Fez um gesto para que o motorista prosseguisse.
Pararam na guarita e ao receber autorização, o veículo
seguia lentamente pelo caminho arborizado até a frente do antigo casarão de
arquitetura vitoriana.
Um grande jardim com flores raras e árvores frutíferas
eram cuidado pelas irmãs.
Depois de uma semana de fortes chuvas, o sol voltava a
aparecer naquela manhã de outono.
O carro parou e o motorista apressou-se para abrir a
porta para Sir Arthur.
Não demorou para ouvir os passos acelerados de uma garota
de catorze anos vir ao seu encontro, abraçando-o.
Observou-a com o hábito rosa que era obrigatório para
todas as jovens que estudavam na escola católica.
-- Que felicidade vê-lo, vovô!
O comandante sorriu, depois lhe tomou a mão, beijando-a.
Fitou os olhos que realmente pareciam dourados.
-- Vim busca-la para o casamento da Ester.

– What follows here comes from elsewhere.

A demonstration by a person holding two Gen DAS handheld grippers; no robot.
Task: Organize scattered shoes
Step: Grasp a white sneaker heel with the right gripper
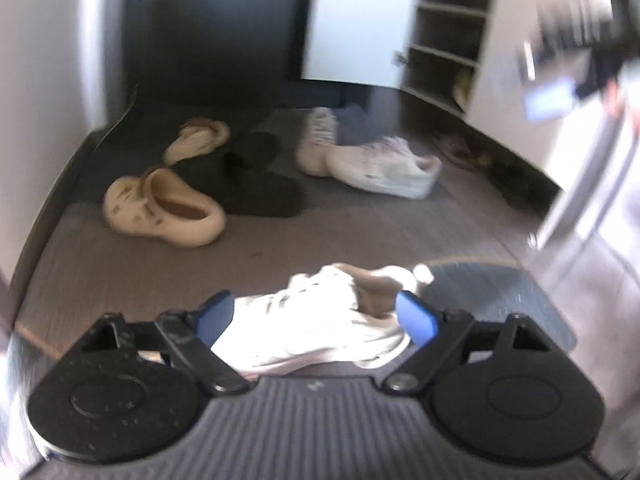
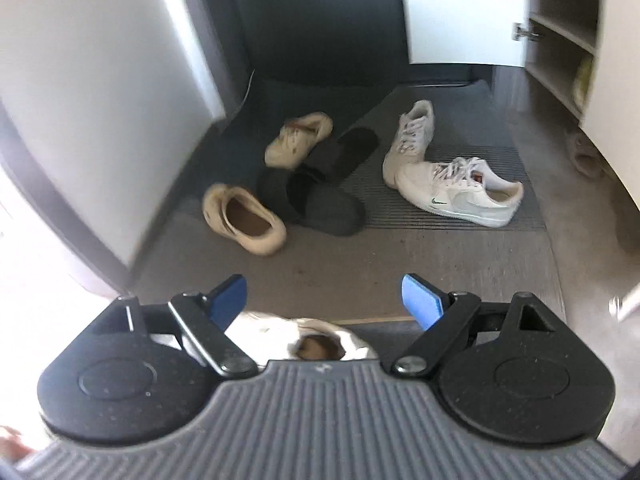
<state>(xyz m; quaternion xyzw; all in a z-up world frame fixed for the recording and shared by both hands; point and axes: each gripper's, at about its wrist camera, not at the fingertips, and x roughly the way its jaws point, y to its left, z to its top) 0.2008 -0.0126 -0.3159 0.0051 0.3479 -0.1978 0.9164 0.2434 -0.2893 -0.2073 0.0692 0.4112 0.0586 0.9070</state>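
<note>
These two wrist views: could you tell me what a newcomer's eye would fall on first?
Shoes strewn over the mat: a white sneaker pair on the right, cream clogs on the left, dark slippers between them. Nearest, a white sneaker lies between the open left tongs. An open shoe cabinet stands behind on the right.

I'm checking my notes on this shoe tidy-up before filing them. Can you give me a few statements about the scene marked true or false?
1. Both grippers stand open. True: left gripper, right gripper.
2. The black slippers lie between the beige clogs and the white sneakers. True.
3. The shoe cabinet is closed. False: its door is open, shelves showing.
4. The left gripper clamps the near white sneaker. False: its pads do not press on it.
</note>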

Desejo que
seja a minha acompanhante.
-- Sério?! – Questionou em verdadeiro alvoroço. -- Claro
que irei, pensei que iria com meus pais.
-- Fernando decidiu levar a sua mãe em um cruzeiro, acho
que está tentando uma reconciliação.
Mel permaneceu quieta ao ouvir isso. Sabia que sua mãe
não queria continuar a relação com o duque, ela costumava dizer que ele vivia
obcecado por piratas, que era o único objetivo que tinha era prender a víbora
do mar.
Sentiu uma sensação de incômodo só em pensar na perigosa
e sanguinária fora da lei. Seu pai lhe contava os absurdos que aquela mulher
fazia. Na verdade, toda a cidade sabia dos atos horríveis da pirata.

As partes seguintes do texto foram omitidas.